> _DATA_:
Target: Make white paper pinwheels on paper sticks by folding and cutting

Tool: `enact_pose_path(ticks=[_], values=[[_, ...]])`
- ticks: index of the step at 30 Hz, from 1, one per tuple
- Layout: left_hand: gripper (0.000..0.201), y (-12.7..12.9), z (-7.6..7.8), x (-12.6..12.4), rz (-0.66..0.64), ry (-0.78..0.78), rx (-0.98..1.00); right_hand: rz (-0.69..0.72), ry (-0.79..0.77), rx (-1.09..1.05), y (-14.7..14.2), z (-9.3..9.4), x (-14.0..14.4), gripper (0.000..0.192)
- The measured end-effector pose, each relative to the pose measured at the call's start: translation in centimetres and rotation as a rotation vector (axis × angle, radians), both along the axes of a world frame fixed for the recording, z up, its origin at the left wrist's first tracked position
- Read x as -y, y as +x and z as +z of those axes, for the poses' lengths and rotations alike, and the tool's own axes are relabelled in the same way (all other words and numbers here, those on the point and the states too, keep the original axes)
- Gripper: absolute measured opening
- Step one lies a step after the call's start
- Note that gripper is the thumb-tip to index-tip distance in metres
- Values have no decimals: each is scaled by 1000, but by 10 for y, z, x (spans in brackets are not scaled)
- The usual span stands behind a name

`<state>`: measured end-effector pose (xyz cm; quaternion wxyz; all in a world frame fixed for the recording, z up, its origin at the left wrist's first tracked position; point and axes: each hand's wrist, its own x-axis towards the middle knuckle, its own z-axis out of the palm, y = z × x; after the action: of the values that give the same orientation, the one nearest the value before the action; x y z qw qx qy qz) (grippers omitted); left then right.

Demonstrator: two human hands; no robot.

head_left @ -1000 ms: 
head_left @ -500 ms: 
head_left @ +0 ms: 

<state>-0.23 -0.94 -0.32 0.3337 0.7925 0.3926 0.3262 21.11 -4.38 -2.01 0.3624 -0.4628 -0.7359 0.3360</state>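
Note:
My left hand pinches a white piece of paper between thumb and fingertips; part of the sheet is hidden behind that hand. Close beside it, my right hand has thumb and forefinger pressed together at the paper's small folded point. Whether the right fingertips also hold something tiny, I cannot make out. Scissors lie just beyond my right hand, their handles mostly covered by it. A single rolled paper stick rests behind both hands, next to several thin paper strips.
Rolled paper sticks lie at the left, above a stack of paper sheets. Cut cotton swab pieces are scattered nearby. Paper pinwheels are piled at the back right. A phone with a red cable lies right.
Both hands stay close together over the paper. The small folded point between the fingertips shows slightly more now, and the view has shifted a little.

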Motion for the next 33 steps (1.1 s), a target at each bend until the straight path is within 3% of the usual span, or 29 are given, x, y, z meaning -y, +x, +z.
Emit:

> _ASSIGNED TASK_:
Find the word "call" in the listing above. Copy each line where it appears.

> _RESPONSE FOR THIS EXERCISE_:
- The measured end-effector pose, each relative to the pose measured at the call's start: translation in centimetres and rotation as a rotation vector (axis × angle, radians), both along the axes of a world frame fixed for the recording, z up, its origin at the left wrist's first tracked position
- Step one lies a step after the call's start

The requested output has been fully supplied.